* [What is needed]:
Among the entries that follow, how many lines contain the string "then"? Answer with that number only.

* [Records]:
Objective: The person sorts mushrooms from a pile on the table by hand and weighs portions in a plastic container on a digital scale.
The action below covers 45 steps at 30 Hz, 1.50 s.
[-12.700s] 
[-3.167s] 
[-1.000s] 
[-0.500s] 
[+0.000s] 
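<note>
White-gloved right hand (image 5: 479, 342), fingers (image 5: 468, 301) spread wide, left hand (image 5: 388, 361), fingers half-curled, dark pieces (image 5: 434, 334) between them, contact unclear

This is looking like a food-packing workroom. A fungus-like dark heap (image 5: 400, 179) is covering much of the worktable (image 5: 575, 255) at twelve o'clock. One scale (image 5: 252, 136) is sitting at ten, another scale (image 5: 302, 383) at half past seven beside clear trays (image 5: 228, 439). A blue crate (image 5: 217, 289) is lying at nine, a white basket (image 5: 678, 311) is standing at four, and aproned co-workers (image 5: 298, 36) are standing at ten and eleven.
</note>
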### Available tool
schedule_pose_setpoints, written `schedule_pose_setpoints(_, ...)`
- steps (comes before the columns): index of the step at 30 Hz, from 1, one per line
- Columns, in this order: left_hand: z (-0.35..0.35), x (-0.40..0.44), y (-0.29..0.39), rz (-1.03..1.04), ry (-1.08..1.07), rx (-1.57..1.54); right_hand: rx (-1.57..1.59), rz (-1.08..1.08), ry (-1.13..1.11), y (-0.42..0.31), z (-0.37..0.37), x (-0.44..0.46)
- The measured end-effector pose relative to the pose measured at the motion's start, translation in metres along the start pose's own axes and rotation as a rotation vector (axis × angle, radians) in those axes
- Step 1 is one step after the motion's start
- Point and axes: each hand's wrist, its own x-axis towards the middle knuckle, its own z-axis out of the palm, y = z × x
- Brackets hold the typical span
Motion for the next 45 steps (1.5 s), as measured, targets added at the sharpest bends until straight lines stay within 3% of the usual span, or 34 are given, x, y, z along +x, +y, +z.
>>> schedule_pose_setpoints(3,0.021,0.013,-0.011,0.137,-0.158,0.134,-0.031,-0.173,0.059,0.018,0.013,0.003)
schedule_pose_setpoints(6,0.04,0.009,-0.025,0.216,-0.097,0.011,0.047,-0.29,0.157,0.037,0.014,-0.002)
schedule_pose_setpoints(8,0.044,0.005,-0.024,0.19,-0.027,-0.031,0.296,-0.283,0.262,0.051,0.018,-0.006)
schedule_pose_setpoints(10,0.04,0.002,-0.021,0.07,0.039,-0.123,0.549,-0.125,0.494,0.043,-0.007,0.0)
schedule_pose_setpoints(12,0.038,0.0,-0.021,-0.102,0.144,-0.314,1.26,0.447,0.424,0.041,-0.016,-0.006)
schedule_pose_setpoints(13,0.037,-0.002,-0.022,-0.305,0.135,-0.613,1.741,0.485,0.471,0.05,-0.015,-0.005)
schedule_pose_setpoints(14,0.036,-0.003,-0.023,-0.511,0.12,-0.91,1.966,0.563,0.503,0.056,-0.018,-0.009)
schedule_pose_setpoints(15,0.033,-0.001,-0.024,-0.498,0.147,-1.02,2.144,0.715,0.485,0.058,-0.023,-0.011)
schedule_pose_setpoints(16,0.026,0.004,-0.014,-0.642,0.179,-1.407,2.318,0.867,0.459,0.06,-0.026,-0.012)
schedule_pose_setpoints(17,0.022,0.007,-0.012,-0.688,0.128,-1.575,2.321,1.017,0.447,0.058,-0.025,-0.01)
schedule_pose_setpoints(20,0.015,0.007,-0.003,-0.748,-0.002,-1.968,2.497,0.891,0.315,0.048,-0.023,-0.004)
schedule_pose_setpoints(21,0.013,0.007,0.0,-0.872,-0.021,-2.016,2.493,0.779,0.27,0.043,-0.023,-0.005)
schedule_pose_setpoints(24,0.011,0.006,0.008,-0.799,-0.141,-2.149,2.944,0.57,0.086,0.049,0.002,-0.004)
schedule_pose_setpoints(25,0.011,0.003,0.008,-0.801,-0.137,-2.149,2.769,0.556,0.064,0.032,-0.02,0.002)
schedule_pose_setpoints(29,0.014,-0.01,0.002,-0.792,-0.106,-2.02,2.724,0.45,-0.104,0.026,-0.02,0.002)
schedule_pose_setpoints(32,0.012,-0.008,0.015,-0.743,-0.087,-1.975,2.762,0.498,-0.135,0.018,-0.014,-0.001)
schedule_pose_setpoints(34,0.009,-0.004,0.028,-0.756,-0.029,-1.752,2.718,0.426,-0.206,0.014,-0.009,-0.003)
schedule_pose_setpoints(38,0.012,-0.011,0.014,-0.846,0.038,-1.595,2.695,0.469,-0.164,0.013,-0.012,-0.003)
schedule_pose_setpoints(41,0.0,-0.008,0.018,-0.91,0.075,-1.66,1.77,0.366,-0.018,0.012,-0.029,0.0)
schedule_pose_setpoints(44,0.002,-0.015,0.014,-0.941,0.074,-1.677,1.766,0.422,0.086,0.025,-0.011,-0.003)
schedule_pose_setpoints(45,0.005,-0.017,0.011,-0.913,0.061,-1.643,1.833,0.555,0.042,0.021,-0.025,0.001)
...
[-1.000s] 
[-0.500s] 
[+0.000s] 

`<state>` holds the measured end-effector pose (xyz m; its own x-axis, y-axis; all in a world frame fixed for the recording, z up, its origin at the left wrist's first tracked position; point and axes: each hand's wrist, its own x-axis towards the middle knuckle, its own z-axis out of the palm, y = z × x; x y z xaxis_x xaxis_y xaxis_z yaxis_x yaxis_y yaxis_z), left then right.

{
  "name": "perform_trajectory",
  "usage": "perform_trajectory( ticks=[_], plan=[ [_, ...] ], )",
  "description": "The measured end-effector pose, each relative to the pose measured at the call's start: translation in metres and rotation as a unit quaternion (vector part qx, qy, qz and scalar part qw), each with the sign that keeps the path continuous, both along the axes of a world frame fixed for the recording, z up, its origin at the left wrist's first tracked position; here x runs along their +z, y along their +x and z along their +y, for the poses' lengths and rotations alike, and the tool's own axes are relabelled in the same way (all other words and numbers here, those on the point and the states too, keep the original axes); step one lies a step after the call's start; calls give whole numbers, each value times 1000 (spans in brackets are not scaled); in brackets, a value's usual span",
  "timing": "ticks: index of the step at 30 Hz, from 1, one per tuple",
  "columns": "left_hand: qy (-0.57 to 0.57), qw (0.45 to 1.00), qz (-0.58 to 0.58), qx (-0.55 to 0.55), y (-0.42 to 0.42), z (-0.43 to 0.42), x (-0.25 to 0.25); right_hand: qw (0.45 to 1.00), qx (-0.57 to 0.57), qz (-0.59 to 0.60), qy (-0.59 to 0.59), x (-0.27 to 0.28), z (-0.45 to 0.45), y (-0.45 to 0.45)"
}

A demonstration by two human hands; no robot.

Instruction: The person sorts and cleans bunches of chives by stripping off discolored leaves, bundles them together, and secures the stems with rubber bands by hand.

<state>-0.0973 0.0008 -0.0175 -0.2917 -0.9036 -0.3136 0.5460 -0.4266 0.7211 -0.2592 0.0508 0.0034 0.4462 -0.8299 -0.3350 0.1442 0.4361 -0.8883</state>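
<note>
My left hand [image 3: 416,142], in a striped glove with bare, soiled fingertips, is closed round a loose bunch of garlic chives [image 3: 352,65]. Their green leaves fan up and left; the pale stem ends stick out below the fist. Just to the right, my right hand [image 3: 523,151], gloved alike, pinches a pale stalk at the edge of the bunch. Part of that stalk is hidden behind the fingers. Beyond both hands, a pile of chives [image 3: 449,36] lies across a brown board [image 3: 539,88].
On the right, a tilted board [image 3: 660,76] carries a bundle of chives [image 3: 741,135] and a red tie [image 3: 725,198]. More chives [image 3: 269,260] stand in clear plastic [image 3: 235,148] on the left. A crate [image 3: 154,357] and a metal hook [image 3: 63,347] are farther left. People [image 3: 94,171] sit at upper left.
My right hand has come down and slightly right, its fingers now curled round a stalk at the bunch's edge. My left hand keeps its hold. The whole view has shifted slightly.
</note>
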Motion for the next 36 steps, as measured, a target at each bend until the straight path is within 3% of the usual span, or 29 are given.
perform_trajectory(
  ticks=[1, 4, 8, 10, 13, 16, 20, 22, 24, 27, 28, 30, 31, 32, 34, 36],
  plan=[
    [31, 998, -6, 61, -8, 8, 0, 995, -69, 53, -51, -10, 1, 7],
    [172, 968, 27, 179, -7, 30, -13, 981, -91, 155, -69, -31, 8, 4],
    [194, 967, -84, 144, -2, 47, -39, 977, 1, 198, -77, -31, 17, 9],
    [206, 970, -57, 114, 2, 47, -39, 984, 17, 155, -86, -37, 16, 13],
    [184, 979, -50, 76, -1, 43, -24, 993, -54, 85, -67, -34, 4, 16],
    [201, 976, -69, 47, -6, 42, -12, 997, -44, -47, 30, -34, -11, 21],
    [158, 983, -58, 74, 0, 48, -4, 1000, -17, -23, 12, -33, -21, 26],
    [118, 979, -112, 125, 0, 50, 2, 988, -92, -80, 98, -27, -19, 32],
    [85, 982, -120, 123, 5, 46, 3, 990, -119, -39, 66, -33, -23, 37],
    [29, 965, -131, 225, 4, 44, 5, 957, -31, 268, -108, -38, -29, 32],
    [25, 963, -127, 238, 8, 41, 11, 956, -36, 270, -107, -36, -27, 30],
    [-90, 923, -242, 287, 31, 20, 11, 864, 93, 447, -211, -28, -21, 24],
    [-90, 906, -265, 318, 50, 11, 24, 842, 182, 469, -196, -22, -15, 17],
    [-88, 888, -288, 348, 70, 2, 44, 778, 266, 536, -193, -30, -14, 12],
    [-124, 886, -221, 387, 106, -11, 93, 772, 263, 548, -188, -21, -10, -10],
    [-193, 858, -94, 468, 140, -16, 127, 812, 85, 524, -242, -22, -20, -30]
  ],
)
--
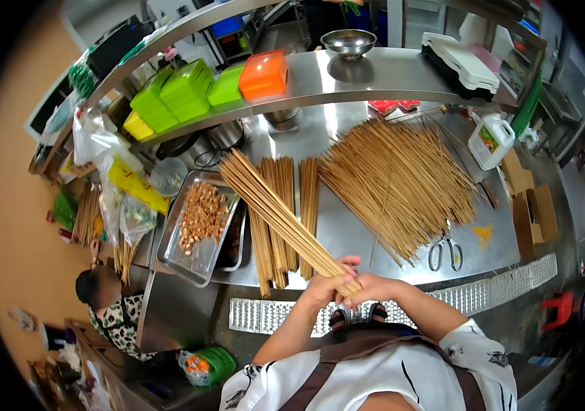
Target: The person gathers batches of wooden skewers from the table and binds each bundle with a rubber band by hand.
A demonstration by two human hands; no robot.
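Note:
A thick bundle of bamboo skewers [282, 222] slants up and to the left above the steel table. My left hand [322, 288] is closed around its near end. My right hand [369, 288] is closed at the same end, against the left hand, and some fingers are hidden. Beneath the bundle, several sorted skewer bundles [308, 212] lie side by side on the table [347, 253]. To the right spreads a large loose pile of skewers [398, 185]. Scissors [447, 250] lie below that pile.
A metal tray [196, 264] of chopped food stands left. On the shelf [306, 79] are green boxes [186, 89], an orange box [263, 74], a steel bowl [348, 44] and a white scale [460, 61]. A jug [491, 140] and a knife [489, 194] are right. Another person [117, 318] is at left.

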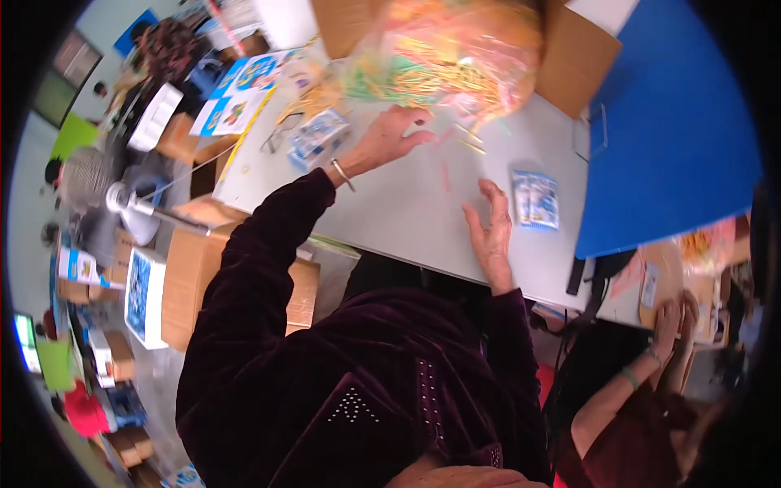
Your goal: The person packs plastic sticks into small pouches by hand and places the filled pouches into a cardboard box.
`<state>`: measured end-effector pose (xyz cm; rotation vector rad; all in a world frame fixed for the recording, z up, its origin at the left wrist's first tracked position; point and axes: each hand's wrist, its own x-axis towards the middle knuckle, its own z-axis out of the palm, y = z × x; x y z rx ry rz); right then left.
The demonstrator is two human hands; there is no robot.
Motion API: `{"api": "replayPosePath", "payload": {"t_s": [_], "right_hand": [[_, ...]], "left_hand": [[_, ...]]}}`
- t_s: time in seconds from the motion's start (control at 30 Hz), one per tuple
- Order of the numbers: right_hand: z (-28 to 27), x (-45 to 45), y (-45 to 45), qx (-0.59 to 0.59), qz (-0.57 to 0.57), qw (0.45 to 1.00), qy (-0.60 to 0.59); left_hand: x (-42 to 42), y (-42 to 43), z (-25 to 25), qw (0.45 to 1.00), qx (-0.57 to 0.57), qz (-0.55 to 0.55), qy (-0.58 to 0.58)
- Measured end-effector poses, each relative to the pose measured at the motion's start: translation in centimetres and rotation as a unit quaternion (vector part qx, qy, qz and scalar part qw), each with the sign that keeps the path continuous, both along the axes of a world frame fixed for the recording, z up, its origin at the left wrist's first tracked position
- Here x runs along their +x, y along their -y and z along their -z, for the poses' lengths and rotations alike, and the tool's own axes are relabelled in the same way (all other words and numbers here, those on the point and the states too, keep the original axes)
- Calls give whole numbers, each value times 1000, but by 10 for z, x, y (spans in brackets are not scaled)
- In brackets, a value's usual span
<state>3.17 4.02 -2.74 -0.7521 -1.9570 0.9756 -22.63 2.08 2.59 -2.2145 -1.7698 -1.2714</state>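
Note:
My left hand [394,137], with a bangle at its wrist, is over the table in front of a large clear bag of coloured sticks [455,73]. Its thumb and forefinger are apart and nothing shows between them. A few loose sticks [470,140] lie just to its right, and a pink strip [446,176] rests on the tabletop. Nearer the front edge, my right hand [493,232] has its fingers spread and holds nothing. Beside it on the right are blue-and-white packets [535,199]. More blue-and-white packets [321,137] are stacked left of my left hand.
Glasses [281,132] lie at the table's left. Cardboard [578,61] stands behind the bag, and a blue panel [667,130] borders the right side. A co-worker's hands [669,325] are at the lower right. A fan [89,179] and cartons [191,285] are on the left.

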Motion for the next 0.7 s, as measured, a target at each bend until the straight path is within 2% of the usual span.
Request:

* [Result of the exercise]:
2